以前は衛星放送やケーブルテレビの契約をして、毎月定額を支払ってきたが、今はオンラインに変わっている。これもAmazon Prime VideoとNetflixの契約をしているが、毎月の支払いをして、支払いをしている間は見放題となっている。これは、全く新しくはなく、以前から変わらない。新しいのは、音楽のサブスクリプションだ。CDやダウンロードを買うのではなく、毎月定額払で、好きな音楽をいくらでも聴ける。これは新しかった。Spotifyは偉大な発明だと思う。

車はKINTO、それ以外も広がる

このサブスクは、多くの商品やサービスに広がってきている。テレビでよく見かけるサブスクは、トヨタの車の定額サービスのKINTOだ。保険料、メインテナンス、税金等を全て含んだ定額制で、3年5年7年の契約ができる。定期的に新車に乗って、面倒な手続きや支払いがないと言うことでメリットが多い。ただ、どの程度成功しているのかは知らない。

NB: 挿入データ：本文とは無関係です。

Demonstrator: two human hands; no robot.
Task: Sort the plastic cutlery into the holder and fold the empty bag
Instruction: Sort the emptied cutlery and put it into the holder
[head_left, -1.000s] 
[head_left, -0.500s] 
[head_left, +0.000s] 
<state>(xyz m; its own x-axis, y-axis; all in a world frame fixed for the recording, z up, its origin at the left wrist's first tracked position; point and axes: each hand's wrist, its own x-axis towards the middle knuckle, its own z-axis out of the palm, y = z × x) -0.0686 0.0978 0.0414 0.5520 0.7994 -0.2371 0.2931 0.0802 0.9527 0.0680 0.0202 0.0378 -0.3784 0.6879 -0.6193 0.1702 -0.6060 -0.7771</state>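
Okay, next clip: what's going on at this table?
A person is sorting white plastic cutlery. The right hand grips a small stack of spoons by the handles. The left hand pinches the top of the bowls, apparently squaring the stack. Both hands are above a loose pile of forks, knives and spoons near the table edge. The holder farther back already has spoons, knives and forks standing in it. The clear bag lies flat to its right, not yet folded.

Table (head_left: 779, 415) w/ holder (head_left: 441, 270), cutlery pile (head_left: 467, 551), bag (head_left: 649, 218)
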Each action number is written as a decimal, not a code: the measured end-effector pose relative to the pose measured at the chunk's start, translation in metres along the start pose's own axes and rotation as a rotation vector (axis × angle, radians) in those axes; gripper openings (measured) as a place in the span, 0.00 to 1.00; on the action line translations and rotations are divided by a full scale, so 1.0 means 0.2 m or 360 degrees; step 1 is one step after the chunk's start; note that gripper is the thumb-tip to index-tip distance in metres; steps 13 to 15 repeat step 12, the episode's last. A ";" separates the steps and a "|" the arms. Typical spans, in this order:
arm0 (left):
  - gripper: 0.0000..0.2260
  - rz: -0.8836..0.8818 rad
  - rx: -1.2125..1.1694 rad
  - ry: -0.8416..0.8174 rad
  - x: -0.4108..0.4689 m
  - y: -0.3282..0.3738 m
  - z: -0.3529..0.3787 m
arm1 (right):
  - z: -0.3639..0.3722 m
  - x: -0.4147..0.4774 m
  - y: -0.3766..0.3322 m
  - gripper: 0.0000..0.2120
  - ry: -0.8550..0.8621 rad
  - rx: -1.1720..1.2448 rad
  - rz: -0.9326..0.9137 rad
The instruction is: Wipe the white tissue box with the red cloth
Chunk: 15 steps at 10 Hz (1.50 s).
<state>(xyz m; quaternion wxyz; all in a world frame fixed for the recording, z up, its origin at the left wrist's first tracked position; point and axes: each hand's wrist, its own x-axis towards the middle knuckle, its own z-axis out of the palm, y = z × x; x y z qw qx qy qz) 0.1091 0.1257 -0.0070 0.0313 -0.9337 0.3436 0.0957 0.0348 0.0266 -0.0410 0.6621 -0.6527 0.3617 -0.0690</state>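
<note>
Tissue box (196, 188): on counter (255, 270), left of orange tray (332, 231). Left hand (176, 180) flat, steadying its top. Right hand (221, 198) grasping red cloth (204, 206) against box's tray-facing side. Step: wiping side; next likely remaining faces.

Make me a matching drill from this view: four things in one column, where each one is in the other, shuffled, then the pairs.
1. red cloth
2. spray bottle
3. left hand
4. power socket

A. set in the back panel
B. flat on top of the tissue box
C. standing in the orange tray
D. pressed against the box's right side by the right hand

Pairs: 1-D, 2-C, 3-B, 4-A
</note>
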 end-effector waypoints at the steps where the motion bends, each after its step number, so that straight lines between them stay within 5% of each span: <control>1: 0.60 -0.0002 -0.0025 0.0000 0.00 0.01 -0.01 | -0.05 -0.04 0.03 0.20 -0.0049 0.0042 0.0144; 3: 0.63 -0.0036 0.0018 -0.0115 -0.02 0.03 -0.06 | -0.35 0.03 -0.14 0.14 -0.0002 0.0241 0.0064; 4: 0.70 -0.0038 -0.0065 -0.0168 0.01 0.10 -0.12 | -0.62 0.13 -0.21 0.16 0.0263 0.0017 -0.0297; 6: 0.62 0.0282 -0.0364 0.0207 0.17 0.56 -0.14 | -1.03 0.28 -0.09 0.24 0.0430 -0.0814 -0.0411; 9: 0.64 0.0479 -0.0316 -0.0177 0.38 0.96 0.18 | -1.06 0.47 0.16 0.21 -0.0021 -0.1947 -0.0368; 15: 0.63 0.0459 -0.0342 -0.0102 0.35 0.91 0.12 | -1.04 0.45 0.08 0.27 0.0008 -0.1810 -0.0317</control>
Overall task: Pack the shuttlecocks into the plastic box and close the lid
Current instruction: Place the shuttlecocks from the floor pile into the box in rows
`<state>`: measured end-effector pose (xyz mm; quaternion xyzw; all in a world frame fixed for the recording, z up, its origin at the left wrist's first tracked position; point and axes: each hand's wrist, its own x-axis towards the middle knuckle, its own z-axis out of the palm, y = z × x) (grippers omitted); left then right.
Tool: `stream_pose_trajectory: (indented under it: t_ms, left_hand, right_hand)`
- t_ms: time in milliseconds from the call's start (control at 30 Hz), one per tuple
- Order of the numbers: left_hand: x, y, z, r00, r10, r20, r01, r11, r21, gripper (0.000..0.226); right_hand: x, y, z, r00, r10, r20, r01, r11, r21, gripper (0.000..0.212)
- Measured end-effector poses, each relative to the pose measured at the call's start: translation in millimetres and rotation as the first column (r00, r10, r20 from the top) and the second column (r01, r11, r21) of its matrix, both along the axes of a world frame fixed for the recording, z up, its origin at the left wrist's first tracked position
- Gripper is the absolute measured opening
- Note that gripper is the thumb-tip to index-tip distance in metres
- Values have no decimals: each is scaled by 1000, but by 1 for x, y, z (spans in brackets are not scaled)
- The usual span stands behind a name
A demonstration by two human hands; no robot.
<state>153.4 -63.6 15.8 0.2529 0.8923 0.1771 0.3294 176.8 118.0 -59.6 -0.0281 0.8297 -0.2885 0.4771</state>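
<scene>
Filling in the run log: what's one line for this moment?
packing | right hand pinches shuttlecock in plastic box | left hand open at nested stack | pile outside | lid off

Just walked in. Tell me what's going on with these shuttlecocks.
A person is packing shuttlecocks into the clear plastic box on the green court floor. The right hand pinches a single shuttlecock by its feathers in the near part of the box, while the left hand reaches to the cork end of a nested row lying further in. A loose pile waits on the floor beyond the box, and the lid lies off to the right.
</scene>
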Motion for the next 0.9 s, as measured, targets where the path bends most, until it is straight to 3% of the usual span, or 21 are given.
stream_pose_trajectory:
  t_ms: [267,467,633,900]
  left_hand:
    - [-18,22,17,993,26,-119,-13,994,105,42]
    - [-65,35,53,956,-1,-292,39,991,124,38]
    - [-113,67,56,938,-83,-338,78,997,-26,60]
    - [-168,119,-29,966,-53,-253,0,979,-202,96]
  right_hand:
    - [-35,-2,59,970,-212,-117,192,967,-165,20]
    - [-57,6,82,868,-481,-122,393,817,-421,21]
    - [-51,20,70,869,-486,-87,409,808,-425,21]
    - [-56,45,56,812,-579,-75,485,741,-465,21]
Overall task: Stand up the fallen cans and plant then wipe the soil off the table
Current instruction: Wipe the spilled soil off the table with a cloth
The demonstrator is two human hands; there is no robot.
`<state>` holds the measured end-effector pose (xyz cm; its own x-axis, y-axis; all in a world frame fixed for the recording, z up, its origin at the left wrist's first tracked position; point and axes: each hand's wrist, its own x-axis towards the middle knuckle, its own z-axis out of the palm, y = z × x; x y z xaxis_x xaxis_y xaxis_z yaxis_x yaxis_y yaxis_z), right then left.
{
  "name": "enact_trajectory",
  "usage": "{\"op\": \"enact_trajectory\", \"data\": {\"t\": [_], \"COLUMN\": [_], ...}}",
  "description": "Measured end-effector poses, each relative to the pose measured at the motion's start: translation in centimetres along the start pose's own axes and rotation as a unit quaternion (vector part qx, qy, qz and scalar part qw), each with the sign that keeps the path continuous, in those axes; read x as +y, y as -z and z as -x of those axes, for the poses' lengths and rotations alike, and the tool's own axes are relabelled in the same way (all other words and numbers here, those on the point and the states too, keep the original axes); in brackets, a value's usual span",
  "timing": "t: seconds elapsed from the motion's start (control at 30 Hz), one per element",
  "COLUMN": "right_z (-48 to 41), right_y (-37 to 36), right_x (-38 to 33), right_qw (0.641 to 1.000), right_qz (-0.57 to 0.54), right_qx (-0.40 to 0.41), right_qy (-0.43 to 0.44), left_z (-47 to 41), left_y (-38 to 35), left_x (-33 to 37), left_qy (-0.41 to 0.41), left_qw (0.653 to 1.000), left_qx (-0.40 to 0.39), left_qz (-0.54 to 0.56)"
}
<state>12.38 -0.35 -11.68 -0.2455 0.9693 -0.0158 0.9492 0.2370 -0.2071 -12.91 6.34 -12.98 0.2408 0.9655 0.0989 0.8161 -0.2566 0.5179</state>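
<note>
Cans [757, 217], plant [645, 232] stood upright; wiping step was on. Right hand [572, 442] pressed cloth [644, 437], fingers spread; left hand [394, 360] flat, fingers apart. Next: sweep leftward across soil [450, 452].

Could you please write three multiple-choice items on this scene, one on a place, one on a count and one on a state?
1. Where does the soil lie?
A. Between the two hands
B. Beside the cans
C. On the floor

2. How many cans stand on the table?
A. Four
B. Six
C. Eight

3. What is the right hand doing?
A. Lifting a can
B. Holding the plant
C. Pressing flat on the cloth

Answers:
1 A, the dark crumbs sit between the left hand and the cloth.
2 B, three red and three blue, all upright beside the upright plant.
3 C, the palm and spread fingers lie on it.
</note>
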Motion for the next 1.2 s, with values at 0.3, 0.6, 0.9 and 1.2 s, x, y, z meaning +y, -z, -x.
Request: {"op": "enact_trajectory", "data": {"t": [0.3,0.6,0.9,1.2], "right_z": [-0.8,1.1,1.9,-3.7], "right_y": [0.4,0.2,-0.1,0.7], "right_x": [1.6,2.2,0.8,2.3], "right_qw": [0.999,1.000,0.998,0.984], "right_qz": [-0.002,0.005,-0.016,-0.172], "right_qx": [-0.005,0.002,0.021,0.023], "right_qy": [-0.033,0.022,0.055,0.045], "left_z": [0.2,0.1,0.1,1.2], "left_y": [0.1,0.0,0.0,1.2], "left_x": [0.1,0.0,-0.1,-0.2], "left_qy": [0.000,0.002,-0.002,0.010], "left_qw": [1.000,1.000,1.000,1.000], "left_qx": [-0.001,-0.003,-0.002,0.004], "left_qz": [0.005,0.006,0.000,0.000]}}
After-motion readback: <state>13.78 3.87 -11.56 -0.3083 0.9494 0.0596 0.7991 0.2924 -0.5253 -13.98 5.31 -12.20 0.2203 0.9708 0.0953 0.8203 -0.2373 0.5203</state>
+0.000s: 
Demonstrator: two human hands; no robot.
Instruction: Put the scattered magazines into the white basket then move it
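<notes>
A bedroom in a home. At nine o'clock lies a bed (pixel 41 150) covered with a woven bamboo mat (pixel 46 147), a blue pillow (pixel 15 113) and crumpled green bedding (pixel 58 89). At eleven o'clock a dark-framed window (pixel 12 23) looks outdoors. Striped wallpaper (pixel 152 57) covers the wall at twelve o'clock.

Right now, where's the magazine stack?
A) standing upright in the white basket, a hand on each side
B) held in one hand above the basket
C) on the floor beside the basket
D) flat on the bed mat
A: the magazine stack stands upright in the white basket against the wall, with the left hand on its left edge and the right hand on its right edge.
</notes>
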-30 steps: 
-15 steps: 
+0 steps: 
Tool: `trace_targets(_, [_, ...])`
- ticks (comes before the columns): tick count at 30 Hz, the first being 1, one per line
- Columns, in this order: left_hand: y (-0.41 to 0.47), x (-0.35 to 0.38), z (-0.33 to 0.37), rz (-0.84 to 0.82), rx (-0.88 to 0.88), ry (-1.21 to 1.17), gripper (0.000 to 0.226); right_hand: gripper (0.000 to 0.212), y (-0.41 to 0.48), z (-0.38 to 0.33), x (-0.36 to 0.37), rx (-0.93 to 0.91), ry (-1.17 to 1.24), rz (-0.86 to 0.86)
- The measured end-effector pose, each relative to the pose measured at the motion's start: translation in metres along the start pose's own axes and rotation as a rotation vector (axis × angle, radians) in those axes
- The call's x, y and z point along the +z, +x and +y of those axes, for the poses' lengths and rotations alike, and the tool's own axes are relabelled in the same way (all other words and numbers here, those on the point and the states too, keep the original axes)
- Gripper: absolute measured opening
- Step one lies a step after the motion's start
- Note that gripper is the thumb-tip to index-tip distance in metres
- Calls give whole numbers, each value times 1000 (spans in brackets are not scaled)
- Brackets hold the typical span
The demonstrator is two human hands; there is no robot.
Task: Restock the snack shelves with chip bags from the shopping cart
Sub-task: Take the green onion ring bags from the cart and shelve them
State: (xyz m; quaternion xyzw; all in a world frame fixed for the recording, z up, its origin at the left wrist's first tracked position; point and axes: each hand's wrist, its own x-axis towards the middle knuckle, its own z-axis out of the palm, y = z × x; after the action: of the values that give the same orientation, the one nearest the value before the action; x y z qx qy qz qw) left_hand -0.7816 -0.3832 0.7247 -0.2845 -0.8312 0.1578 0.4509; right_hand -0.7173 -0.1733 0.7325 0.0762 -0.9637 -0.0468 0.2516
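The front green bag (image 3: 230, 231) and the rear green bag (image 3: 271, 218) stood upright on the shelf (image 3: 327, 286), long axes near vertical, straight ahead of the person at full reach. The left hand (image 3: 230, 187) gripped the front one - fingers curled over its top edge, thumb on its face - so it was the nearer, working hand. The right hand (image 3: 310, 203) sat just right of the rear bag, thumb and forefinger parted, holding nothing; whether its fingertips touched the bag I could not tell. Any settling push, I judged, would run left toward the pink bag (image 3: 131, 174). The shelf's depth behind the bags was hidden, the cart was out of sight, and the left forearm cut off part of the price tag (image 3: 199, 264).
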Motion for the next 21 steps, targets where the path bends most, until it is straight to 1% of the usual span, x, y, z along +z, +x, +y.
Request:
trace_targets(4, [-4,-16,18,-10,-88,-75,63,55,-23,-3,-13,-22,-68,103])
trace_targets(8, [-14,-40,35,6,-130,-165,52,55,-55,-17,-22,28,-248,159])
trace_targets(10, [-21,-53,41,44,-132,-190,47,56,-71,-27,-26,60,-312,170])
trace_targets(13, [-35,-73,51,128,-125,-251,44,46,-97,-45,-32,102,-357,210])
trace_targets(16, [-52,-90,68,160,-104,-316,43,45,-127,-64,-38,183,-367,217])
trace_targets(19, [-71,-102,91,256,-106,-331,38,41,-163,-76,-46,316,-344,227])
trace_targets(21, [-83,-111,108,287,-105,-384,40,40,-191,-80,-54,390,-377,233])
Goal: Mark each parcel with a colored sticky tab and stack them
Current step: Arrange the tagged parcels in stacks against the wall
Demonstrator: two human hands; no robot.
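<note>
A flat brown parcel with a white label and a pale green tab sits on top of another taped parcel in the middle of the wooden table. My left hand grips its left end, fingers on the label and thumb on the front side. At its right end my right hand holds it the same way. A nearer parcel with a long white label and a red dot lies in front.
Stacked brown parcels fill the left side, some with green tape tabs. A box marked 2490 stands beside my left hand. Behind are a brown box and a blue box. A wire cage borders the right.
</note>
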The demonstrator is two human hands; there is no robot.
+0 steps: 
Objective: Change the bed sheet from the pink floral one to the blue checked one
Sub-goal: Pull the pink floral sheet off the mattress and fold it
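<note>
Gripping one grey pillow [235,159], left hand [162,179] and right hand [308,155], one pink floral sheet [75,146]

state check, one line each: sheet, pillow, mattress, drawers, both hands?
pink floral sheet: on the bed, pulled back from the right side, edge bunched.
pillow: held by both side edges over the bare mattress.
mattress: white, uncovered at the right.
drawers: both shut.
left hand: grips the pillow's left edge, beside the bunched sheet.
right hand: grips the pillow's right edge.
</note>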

車以外にも多くのサブスクはある。コンピュータソフト、音楽や映像サービスと似ているもので言えば、漫画、小説、雑誌、ゲームソフトなどがあり、それ以外では、洋服、バック、アクセサリー、美容室といったところもある。あまり想像できなかったが、食品、お酒、レストランといったところまである。

ユーザのメリット、事業者のメリット

ユーザの側から見ると、面倒な手続きもなく、使い放題食べ放題といったようなメリットがある。ビジネスの側から見ると、定期収入が確約されており、ビジネスの安定につながる。顧客満足が高まってユーザが離脱せず、ある一定数を超えると損益分岐点を超え、収益が急上昇する。このために、初期から多くのユーザを獲得して、満足を与えることでなるべく多くのユーザを維持していくことがビジネスの上で重要になる。

とは言え、これは、どんな形式のすべてのビジネスに当てはまることで、ユーザを維持していくと言う事はサブスクリプションでなくても同じだ。そういう意味で、サブスクリプションは、ちょっと目新しいビジネスの仕方、セールスの方法で顧客を増やそうとしていると言う風にも見える。

以前からあるような、有料放送、コンピューターソフトウェア、スポーツジム、といったところはサブスクリプションが定着しており意味があるが、それ以外の商品・サービスのサブスクが単に目新しさを超えて定着するかどうかはこれからだ。